About this exercise: Two lines in the data below mark the range: the one with "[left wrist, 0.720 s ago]" and the one with "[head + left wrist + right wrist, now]". Return both, along with every line between them, exactly.

== Input material ==

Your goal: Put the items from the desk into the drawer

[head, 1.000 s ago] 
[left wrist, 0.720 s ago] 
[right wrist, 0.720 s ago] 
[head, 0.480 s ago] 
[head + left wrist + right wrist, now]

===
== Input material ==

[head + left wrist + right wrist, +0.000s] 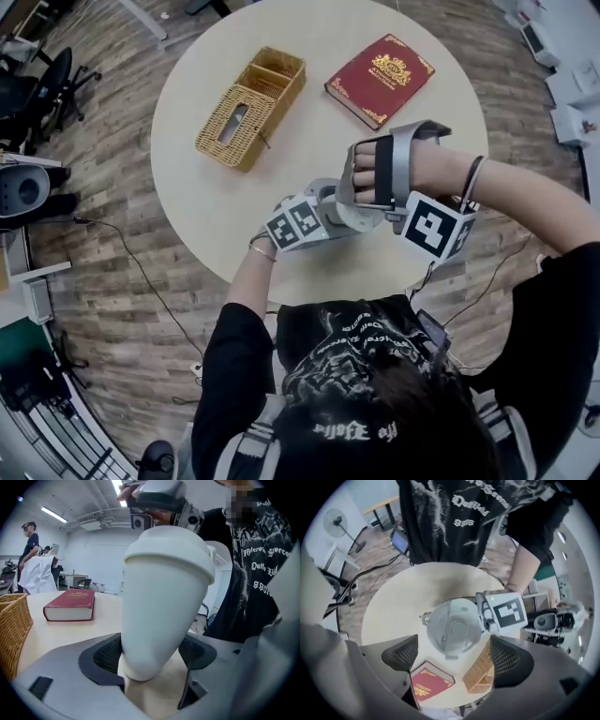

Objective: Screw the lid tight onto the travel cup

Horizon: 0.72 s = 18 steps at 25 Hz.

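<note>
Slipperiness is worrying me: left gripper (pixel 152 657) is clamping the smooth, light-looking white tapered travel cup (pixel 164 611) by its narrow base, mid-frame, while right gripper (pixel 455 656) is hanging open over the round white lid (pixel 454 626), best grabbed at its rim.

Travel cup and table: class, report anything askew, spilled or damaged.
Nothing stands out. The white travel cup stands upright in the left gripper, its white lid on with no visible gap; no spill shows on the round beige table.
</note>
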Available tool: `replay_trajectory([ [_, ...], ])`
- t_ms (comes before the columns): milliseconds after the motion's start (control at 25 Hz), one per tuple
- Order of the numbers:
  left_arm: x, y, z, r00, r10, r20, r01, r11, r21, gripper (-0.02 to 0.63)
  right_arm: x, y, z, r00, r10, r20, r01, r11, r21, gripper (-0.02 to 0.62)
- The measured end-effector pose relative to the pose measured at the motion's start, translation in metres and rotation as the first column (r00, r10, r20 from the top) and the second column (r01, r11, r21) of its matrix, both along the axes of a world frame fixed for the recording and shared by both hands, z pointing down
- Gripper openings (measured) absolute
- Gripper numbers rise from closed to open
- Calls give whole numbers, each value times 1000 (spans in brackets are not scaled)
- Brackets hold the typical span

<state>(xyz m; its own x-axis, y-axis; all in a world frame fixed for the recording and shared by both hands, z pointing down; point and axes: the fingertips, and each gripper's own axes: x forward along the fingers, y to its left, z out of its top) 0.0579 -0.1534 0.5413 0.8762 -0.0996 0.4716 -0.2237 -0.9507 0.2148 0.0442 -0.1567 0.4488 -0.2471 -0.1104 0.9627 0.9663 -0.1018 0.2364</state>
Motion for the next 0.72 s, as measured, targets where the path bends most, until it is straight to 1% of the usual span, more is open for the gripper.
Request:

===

Exercise response:
[left wrist, 0.720 s ago] 
[right wrist, 0.720 s ago] 
[head, 0.480 s ago] 
[head + left wrist + right wrist, now]

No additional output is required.